Apprendre par le faire
Alors j’ai repris une logique propre à l’éducation populaire : apprendre par le faire. A partir de 2008 j’ai encadré des reportages vidéos réalisés par les jeunes pendant les vacances scolaires. Avec eux nous avons appris à nous documenter pour travailler un sujet, cadrer, filmer, faire et refaire une prise , monter, trouver des musiques libre de droit...Les jeunes de 8 à 16 ans faisaient des portages sur le patrimoine de la ville, les festivals de musique, le musée de la pêche, l’institut de recherche scientifiques local… Tous ces reportages étaient publiés sur internet et comme internet n’oublie pas , ils y sont toujours. Malheureusement j’ai du continuer de faire des interventions « dangers d’internet » principalement pour éviter de laisser le terrain à des associations qui voyaient des pédophiles derrière chaque internaute…
Paniques morales
Au fil des années le discours théorique a laissé place au discours pratique puis il a été alimenté par le discours scientifique. J’ai eu la chance de rencontrer Yann Leroux, Vanessa Lalo , Stéphanie de Vanssay avec qui j’étais en phase sur les discours mais qui avaient l’avantage de poser un regard scientifique sur mes intuitions. La thématique des écrans est devenue centrale dans les rapports concernant les enfants. On a eu droit aux tueurs en séries nourris par les jeux vidéos en particulier. C’était un argumentaire simpliste qui me parlait beaucoup car j’avais été rôliste à l’époque de la profanation du cimetière de Carpentras. Il y a vaut eu un raccourci de la pensée transformant tous les rôlistes de France en profanateurs de tombe potentiels. Il n’en est rien évidemment. Le numérique a eu aussi le droit son lot de paniques morales et cela ne cesse de continuer. A mon sens cela ne fait que montrer la déconnexion des adultes (et en particulier les politiques) avec la jeunesse en général. Pour le médiateur numérique c’est un vrai défi.

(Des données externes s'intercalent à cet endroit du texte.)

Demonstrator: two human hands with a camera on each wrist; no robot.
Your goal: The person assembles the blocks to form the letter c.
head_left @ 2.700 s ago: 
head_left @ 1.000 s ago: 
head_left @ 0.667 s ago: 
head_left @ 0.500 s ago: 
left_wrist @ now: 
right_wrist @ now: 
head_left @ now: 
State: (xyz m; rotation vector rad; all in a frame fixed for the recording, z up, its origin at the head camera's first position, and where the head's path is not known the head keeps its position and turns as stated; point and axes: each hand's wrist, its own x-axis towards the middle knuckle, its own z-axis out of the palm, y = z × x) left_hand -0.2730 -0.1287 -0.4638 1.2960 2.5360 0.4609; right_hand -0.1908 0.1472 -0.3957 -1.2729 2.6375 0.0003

Médiation numérique et scientifique
Je ne peux compter le nombre d’arguments absurdes que j’ai pu entendre sur ce sujet ou sur d’autres liés au numérique. Mais chacun d’entre eux peut vous amener à douter de vos propres arguments. Et en cas de doute , seule la science peut amener un éclairage juste et neutre. C’est ainsi que parfois on glisse de la position de médiateur numérique à celle de médiateur scientifique. Il nous faut avancer des arguments issus des plus hautes autorités comme l’académie des sciences ou le GIEC pour répondre aux inepties. Ce n’est pas pour autant qu’on arrive à faire entendre raison. ET parfois on peut avoir le sentiment d’être « seul contre tous ». Sauf qu’avec Internet on est jamais vraiment seul.